Despite these democratic notions, “religious demagogues” emerged as leaders of these movements who quested for a new religious order. Among these popular movements, restoration movements, including the Adventists and Millerites, gained influence. These latter movements were made possible by “the sharp blows of the democratic revolutions in severing taproots of orthodoxy [Calvinism, the Reformed tradition] and the disconcerting reality of intense religious pluralism in the early 1800s” (169).  By the mid-nineteenth century, “the early republic’s populist religious movements were undergoing a metamorphosis from alienation to influence” (193). The denominational landscape of America was transformed by the nation’s democratic upheavals in three ways. 1) Leaders of the popular religious movements brought change to the established churches (Finney promoted Methodist revival techniques among Presbyterians); 2) The preachers of these movements sought respectability, gentility, and legitimation; 3) The trend toward formalization and respectability brought a new wave of “religious firebrands” (195). Popular religion in America rested on the paradoxical relationship of democratic leadership: common-folk preachers fitted the Gospel to ordinary Americans while they also re-inscribed order, tradition, and authority. It also rested on the “pervasive quality of dissent” in America. The democratic spirit influenced American Christianity to such an extent that “popular culture in the early republic became manifestly Christian” (209).

Historiography

The Democratization of American Christianity was a response to the void in the 1980s on the religious history of the early American Republic. Hatch suggested that this void emerged because of three trends in scholarship. 1) Historians treated the early American republic as a bookend to either the American Revolution or the Jacksonian era. Thus, the era was deemed insignificant in itself. 2) Historians did not question the ubiquitous linking of the Great Awakening with the Revolution. They traced America’s root and future identity to the revivals of the eighteenth-century. 3) Scholars continued to produce historical narratives that favored elite churches and clergy.

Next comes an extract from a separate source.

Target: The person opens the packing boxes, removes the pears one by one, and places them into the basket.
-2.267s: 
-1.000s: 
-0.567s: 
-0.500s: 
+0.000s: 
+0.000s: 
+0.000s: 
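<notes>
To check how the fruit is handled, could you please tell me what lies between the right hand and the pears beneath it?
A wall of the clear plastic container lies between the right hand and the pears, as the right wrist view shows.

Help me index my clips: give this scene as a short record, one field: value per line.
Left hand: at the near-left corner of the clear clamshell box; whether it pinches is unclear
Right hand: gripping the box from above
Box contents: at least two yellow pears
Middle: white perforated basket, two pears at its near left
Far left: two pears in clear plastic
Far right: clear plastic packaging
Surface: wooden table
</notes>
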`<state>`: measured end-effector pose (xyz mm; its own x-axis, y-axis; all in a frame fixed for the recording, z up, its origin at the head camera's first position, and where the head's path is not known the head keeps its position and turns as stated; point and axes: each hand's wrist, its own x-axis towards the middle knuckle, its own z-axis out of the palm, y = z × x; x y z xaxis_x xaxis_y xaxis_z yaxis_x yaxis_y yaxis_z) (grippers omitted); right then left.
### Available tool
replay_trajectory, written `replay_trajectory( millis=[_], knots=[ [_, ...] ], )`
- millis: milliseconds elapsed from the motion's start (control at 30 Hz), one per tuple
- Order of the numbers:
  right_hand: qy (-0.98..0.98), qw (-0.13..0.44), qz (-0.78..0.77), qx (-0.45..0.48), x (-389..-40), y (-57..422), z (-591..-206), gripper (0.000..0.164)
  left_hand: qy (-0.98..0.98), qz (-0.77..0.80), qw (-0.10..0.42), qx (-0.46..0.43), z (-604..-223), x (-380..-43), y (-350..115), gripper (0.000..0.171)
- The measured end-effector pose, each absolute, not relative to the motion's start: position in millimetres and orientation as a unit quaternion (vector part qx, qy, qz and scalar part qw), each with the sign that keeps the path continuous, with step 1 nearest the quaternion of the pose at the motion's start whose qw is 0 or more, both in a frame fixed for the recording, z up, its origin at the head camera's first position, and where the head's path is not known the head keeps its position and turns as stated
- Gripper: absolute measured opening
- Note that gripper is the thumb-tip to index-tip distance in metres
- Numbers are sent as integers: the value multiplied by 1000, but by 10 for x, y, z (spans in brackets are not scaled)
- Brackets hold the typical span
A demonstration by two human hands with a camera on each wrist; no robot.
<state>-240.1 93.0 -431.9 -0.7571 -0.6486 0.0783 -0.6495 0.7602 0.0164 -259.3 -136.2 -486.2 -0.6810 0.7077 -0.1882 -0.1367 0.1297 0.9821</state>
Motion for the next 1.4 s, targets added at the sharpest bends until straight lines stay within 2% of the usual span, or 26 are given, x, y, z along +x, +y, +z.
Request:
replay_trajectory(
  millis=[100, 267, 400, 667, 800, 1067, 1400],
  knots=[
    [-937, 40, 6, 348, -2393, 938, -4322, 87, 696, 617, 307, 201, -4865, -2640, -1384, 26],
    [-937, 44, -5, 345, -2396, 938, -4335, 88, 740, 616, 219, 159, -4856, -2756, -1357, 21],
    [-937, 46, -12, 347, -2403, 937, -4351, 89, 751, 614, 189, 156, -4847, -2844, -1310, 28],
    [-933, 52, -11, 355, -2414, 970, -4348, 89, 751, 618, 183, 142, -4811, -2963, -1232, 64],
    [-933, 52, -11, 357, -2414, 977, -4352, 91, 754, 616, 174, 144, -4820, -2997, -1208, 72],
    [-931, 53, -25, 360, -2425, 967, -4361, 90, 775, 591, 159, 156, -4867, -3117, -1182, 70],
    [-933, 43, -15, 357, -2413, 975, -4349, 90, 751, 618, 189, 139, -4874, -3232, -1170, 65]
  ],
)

This book urges scholars to move beyond studying American Christianity from the perspective of elite theologians. This method of study obscures transformations and power struggles in religious leadership that emerged during this time and continued to shape American Christianity. Hatch’s method looks to ordinary men who challenged denominational authority and structure, and, in doing so, “rose to leadership positions” in popular religious movements. Hatch shows that religious debates in the early American republic were not merely clashes over theological and intellectual differences, but also social struggles over power and authority.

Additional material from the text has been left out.